**Activity:** Scan the records below for the line with "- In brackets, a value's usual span" and the line with "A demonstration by". Repeat those two lines and every line between them exactly, and nothing else.

**Available data:**

##############################

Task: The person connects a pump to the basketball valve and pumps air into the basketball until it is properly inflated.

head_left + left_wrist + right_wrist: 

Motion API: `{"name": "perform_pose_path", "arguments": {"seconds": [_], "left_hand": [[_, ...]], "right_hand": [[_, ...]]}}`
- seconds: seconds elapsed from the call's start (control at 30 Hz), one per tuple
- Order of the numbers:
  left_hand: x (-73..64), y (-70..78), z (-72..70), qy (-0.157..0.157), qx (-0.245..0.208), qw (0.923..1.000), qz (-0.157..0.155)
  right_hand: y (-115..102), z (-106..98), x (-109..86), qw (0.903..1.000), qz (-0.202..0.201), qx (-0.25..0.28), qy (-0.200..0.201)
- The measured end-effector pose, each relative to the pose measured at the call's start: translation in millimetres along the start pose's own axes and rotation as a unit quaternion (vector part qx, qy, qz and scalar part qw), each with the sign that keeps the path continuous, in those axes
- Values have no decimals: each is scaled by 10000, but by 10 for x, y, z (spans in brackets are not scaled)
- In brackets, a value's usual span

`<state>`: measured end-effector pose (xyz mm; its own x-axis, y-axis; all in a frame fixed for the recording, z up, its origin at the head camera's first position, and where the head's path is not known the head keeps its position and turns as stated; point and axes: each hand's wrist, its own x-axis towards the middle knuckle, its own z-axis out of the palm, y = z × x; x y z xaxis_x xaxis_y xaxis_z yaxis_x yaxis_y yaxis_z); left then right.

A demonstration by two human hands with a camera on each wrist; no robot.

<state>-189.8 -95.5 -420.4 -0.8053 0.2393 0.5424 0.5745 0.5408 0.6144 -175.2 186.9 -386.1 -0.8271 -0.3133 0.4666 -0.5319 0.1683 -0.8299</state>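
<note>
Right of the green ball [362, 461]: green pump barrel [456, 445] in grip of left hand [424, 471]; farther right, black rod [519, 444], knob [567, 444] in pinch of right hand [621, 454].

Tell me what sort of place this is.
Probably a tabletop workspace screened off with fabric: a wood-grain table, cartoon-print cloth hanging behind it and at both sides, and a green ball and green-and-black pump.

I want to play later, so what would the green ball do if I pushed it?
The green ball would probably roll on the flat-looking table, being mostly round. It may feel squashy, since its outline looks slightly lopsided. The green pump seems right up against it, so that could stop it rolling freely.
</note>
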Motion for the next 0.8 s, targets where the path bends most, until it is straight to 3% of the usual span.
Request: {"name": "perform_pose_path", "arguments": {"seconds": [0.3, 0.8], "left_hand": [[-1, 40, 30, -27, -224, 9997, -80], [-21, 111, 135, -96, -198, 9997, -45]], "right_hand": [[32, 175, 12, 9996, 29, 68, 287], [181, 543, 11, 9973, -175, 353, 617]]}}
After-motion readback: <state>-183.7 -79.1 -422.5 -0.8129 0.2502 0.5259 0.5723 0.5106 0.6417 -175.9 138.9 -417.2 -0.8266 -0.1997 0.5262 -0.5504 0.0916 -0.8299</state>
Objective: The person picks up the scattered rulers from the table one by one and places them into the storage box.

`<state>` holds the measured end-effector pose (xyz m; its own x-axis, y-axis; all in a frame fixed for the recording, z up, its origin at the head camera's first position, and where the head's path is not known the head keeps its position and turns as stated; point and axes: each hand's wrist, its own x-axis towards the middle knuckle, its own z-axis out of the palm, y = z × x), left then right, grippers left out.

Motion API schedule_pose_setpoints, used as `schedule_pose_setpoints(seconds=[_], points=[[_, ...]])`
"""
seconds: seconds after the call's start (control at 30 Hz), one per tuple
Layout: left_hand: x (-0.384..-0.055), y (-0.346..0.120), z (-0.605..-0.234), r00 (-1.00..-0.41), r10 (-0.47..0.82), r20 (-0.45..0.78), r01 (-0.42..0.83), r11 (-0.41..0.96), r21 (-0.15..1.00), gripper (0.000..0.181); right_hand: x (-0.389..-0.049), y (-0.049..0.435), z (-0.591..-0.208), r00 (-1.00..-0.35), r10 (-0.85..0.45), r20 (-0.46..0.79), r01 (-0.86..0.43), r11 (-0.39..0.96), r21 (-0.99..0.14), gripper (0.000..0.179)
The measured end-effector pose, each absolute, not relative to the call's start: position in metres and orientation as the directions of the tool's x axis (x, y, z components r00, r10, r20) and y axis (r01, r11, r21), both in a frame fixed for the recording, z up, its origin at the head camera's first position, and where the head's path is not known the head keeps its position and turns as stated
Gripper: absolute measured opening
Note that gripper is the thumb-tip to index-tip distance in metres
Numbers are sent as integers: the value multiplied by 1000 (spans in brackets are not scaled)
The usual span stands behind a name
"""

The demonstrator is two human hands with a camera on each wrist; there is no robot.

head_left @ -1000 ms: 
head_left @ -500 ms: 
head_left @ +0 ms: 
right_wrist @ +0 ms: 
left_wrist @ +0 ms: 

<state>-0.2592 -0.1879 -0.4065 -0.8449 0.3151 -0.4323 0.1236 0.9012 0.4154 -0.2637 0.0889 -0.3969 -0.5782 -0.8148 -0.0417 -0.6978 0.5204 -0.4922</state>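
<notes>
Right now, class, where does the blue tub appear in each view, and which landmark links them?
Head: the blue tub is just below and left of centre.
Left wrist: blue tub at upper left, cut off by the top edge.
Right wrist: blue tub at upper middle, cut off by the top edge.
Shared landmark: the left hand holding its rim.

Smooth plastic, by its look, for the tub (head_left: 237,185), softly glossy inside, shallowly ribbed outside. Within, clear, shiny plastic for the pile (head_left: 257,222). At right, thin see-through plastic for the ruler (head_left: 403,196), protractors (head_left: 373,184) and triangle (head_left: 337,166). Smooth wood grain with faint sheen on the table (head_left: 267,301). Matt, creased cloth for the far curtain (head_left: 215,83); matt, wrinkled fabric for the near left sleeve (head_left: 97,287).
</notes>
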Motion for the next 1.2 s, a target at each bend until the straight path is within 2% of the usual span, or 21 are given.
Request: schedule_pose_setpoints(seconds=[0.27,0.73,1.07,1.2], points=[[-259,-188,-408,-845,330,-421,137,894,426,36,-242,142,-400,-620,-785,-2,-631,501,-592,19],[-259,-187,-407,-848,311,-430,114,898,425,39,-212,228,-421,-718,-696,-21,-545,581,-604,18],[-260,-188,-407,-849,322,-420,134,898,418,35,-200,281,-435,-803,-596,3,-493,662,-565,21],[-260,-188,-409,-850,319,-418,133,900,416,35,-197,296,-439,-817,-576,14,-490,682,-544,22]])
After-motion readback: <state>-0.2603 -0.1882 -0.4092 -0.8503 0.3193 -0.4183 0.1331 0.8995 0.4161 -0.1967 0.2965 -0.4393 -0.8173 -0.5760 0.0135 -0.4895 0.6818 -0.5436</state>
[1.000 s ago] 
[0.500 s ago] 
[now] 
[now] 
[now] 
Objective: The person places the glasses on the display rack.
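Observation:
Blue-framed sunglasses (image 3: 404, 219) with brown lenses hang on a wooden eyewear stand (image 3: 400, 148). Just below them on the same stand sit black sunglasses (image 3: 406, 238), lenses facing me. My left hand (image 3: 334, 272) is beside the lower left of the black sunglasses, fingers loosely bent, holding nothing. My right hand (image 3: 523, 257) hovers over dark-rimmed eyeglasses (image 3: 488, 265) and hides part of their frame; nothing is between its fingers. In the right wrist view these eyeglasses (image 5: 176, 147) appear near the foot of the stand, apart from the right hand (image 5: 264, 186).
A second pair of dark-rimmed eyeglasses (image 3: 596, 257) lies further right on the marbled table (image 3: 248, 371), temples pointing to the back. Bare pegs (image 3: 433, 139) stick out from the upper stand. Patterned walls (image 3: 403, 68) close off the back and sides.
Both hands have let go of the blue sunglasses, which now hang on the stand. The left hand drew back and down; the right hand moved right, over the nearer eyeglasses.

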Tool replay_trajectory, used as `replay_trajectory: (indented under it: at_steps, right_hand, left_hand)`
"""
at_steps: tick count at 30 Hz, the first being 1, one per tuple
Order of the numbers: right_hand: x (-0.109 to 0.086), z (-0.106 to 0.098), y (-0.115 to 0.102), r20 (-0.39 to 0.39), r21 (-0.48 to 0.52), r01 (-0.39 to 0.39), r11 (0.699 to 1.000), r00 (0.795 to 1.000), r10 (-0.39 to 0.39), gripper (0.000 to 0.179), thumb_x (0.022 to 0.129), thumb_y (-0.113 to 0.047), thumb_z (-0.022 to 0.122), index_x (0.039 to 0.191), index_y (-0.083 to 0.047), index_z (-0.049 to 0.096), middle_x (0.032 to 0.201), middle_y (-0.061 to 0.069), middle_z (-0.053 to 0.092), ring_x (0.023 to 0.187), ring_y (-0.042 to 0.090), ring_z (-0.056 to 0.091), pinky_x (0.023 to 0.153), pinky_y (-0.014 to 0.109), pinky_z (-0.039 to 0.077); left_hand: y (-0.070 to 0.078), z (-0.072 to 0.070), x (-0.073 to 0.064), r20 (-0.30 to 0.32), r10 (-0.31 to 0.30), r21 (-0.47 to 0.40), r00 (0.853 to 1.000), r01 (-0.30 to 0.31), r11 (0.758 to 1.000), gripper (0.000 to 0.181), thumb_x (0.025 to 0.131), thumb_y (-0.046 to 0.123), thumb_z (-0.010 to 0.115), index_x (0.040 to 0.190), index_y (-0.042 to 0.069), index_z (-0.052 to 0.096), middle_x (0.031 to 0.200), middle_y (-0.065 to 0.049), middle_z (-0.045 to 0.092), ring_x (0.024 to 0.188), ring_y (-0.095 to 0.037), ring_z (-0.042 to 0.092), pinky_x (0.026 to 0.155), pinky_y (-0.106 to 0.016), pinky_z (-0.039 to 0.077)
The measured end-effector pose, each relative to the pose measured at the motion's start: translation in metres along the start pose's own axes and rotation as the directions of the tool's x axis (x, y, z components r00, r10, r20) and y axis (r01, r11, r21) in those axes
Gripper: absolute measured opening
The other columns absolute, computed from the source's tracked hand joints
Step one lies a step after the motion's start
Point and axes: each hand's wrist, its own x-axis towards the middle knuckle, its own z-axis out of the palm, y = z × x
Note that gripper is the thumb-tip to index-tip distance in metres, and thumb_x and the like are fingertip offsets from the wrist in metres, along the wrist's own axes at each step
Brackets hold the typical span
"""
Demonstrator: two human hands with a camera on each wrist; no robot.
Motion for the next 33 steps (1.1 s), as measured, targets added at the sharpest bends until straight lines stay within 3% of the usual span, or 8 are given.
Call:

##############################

**Answer for the task:**
- In brackets, a value's usual span

`<state>`: measured end-effector pose (xyz mm; its own x-axis, y-axis; all in a frame fixed for the recording, z up, its origin at the head camera's first position, and where the head's path is not known the head keeps its position and turns as stated; point and axes: each hand's wrist, its own x-axis towards the middle knuckle, its own z-axis out of the palm, y = z × x; x y z xaxis_x xaxis_y xaxis_z yaxis_x yaxis_y yaxis_z); left then right.

A demonstration by two human hands with a camera on each wrist; no robot.

The answer contains nothing more.